ACTIVITY: The answer is every line of the records that holds the word "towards", copied in full.

Start of Block

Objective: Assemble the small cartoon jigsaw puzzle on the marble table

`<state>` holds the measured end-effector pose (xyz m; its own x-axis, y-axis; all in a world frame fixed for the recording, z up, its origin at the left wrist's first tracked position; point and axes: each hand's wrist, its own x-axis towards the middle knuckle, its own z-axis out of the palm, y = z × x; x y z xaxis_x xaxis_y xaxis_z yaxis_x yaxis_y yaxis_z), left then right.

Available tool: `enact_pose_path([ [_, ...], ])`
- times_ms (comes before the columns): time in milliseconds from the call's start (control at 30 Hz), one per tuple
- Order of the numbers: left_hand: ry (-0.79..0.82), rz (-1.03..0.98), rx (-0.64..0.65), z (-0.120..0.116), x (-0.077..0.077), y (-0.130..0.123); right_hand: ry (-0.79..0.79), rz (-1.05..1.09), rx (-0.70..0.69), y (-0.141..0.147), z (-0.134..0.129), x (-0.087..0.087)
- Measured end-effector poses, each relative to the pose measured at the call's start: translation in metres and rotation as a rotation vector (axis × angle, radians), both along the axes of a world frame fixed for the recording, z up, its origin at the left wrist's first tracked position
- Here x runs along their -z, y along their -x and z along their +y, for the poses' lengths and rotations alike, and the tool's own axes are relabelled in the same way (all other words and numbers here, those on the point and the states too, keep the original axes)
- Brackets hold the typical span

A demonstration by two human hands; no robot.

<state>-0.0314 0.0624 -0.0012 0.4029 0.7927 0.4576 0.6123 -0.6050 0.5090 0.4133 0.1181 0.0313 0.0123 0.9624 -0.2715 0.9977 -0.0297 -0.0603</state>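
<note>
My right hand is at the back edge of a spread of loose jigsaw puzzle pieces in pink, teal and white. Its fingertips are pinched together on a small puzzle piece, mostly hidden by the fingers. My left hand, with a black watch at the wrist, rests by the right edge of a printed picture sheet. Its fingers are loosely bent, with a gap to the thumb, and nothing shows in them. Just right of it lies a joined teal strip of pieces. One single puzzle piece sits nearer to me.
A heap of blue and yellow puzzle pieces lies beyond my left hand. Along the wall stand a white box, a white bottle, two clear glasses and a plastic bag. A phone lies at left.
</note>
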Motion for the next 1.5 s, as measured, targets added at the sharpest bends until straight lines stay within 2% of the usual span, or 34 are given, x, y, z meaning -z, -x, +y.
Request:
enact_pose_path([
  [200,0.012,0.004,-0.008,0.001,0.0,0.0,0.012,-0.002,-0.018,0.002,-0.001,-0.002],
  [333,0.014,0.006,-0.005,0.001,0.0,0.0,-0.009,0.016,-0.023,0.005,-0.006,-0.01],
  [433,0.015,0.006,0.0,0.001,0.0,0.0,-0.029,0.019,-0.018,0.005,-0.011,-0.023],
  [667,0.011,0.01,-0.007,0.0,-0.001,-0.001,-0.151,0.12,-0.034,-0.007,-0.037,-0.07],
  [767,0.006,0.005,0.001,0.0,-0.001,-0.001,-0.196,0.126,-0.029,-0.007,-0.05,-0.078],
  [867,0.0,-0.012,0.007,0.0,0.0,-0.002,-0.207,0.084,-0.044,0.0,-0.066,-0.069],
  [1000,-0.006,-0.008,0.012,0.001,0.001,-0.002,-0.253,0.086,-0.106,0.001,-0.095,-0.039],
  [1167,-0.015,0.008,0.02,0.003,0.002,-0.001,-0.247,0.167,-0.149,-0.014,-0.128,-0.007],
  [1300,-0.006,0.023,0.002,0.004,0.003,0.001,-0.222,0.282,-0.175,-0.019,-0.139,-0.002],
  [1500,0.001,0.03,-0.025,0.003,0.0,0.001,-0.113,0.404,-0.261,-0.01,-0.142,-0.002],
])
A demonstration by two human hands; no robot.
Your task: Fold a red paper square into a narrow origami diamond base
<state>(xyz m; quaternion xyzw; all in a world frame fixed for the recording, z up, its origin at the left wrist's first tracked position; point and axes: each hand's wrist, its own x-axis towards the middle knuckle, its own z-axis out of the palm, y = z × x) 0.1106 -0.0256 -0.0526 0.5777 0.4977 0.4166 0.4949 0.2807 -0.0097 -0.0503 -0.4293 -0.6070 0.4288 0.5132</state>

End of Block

EXERCISE ANSWER:
`<state>` holds the measured end-effector pose (xyz m; its own x-axis, y-axis; all in a world frame fixed for the recording, z up, its origin at the left wrist's first tracked position; point and axes: each hand's wrist, its own x-axis towards the middle knuckle, its own z-axis out of the palm, y = z × x; x y z xaxis_x xaxis_y xaxis_z yaxis_x yaxis_y yaxis_z), left then right.
<state>(xyz m; quaternion xyzw; all in a world frame fixed for the recording, z up, its origin at the left wrist's first tracked position; point and axes: each hand's wrist, its own x-axis towards the middle knuckle, its own z-axis out of the palm, y = z × x) 0.1106 -0.0256 -0.0526 0.5777 0.4977 0.4166 0.4949 0.2807 -0.0097 -0.0503 -0.4293 -0.6070 0.4288 0.5132</state>

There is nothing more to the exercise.